▸ **YOUR OBJECTIVE**: Out of the material that follows, write out exactly the lines from the line with "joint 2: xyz" to the line with "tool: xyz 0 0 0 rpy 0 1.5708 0", both ends included, and no others.
-------
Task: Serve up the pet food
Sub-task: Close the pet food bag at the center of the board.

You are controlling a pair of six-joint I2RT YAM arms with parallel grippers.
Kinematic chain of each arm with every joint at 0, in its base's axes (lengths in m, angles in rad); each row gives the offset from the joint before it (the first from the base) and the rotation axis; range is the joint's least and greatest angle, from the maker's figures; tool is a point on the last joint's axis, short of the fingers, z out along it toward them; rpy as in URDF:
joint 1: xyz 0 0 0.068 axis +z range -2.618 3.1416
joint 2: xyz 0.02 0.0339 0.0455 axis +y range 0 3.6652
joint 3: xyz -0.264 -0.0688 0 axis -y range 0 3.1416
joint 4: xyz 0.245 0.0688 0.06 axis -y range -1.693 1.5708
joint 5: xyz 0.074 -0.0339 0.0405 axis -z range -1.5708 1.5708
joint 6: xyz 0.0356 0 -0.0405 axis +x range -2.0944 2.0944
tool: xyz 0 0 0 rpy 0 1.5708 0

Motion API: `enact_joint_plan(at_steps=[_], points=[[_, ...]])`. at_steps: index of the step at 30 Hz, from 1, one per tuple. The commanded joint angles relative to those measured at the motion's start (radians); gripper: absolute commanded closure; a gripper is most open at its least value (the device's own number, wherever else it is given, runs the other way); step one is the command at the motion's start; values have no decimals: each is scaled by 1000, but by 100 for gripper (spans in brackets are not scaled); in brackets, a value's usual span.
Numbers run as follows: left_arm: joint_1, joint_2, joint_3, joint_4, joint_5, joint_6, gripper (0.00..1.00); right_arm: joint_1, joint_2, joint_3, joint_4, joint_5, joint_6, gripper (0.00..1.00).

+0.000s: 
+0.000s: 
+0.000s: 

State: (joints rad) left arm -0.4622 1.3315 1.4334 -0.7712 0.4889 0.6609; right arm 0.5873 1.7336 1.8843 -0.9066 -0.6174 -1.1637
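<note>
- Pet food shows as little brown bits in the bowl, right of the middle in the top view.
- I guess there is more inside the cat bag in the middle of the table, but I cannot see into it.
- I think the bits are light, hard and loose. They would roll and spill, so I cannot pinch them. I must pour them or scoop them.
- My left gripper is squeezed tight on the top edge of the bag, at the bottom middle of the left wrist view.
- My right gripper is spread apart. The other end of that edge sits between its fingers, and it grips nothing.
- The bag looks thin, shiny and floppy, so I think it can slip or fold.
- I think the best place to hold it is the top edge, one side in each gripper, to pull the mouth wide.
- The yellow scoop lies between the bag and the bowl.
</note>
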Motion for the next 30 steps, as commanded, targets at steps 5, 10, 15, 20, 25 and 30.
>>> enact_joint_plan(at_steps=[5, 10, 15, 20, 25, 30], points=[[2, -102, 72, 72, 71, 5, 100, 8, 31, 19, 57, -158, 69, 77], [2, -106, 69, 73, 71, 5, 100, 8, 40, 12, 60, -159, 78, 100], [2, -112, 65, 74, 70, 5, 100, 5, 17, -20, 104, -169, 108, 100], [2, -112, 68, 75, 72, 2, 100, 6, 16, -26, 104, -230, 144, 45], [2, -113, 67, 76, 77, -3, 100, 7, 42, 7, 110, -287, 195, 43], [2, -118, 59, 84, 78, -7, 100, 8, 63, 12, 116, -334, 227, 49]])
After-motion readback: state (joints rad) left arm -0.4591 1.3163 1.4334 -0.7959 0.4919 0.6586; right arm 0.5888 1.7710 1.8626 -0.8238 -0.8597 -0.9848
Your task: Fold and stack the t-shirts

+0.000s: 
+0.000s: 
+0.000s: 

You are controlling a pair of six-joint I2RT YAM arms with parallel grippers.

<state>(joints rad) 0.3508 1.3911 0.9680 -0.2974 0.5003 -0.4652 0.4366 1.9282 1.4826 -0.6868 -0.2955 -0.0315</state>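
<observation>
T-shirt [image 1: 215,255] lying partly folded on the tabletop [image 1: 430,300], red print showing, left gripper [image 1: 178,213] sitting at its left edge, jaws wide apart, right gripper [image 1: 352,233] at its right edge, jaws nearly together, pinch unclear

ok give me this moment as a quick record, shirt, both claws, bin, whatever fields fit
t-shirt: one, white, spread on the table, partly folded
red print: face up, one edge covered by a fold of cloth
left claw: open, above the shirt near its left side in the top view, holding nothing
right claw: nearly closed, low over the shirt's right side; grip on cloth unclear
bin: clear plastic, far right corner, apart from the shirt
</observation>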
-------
▸ **EXERCISE RESPONSE**:
joint 2: xyz 0.02 0.0339 0.0455 axis +y range 0 3.6652
joint 3: xyz -0.264 -0.0688 0 axis -y range 0 3.1416
joint 4: xyz 0.245 0.0688 0.06 axis -y range -1.693 1.5708
joint 5: xyz 0.074 -0.0339 0.0405 axis -z range -1.5708 1.5708
joint 6: xyz 0.0356 0 -0.0405 axis +x range -2.0944 2.0944
tool: xyz 0 0 0 rpy 0 1.5708 0

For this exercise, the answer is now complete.